_Task description_
Report how many lines of the listing below include the word "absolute". Give nothing but the number.

_Entries provided_
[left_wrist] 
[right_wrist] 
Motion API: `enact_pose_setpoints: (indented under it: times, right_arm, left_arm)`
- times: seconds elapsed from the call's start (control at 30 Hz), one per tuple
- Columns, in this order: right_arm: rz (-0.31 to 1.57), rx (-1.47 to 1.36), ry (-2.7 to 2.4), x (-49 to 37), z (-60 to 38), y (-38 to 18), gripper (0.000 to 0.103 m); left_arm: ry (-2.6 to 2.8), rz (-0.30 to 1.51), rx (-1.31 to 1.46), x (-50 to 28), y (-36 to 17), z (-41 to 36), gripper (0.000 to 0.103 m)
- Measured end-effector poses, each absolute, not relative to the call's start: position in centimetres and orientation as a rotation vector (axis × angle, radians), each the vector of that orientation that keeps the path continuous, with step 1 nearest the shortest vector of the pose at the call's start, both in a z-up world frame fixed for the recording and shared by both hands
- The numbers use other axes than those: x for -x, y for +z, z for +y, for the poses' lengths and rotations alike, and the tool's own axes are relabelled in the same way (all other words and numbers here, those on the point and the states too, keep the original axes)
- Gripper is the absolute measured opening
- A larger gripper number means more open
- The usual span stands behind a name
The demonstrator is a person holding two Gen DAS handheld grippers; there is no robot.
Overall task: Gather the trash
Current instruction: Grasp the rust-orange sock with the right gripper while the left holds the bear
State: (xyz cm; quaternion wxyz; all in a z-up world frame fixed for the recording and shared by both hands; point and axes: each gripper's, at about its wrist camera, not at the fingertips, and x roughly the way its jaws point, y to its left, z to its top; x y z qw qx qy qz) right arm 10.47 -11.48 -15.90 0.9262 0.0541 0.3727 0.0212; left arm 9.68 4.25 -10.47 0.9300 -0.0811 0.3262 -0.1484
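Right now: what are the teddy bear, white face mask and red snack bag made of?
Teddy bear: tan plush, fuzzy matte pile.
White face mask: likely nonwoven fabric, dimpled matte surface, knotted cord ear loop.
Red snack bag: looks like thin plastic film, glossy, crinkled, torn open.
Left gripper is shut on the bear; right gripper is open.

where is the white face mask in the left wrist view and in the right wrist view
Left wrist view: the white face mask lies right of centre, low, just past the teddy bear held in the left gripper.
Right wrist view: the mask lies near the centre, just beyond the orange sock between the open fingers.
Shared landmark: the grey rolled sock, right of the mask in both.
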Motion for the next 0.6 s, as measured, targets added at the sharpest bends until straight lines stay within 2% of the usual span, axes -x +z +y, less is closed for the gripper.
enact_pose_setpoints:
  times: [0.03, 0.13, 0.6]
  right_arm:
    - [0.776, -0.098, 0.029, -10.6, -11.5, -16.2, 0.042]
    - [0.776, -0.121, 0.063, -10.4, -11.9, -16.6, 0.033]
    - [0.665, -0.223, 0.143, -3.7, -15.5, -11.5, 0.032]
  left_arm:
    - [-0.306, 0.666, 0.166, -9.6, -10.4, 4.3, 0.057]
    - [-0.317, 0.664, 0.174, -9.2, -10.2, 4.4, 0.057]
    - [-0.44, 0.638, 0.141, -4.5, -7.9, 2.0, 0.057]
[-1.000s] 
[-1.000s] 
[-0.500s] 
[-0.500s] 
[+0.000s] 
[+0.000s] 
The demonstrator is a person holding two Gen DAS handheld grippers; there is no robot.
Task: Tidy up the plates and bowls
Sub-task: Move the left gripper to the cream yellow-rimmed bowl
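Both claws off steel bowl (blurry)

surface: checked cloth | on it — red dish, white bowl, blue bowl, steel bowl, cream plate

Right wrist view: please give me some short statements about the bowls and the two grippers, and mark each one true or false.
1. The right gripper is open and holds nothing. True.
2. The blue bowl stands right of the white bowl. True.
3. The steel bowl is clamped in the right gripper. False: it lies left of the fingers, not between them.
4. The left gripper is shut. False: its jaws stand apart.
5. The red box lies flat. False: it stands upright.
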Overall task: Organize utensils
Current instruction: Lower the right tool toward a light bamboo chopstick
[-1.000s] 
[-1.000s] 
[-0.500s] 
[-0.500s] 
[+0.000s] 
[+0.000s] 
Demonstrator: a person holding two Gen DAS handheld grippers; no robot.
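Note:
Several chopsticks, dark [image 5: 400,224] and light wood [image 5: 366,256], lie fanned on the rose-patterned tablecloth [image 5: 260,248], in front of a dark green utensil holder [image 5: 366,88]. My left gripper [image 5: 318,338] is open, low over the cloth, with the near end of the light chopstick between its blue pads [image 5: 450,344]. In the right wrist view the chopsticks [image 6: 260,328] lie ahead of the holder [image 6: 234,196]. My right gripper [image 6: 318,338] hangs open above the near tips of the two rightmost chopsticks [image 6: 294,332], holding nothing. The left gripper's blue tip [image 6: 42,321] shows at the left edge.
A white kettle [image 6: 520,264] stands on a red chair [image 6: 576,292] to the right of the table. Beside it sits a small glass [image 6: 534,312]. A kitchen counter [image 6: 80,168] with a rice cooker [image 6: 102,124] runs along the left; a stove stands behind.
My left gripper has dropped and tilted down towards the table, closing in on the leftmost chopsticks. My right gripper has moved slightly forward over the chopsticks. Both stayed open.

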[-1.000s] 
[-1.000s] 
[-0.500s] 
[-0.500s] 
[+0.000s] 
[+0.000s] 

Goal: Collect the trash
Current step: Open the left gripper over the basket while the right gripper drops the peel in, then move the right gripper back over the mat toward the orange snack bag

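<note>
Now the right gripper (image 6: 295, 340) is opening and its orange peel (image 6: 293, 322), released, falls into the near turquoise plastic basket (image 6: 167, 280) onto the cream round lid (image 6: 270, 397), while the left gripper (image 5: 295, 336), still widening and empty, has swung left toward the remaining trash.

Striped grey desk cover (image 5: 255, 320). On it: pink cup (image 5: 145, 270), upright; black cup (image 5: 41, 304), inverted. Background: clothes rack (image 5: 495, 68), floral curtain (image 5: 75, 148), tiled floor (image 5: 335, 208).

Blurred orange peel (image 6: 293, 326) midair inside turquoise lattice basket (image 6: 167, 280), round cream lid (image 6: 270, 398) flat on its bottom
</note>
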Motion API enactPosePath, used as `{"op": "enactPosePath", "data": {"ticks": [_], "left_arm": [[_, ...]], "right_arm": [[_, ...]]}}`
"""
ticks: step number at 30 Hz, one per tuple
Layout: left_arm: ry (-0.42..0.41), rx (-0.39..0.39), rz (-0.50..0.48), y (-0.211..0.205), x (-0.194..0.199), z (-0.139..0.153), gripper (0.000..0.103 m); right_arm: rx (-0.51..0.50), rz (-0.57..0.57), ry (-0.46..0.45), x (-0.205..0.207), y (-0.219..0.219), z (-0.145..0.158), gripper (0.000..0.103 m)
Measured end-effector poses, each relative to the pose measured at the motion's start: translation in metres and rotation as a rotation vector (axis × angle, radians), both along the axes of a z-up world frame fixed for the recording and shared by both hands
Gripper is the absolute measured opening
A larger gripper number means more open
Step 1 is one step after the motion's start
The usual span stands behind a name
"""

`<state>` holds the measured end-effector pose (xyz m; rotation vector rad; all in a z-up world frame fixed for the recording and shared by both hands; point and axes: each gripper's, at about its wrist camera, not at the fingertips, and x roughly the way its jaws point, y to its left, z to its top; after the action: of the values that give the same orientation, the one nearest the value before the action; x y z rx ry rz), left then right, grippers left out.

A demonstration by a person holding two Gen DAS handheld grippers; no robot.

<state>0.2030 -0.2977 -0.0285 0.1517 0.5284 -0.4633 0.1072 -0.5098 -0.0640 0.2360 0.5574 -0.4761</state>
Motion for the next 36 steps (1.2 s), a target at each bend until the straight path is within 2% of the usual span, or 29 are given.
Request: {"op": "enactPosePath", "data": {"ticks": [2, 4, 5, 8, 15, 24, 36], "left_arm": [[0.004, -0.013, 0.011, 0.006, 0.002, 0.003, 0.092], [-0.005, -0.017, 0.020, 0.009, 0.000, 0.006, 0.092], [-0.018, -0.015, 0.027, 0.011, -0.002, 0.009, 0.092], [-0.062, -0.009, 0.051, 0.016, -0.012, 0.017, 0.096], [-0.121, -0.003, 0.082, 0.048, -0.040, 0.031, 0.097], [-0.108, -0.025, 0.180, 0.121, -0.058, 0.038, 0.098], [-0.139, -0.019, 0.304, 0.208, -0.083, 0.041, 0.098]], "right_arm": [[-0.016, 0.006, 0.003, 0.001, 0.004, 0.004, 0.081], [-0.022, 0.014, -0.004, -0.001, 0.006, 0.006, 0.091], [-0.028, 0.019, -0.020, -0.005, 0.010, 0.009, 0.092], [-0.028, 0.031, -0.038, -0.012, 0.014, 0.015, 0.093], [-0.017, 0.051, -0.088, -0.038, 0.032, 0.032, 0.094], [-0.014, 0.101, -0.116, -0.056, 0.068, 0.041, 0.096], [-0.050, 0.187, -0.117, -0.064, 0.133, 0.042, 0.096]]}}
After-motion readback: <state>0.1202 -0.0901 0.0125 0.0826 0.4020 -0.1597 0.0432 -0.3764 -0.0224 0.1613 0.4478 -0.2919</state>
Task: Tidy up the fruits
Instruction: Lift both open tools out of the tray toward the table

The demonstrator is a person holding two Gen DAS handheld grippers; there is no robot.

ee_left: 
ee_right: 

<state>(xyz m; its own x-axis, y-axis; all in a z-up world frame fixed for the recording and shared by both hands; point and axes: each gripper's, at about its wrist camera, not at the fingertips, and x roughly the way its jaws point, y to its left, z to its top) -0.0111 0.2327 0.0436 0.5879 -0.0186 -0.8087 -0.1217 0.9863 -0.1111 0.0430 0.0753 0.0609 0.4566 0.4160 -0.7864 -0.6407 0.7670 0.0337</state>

_Exercise solution_
3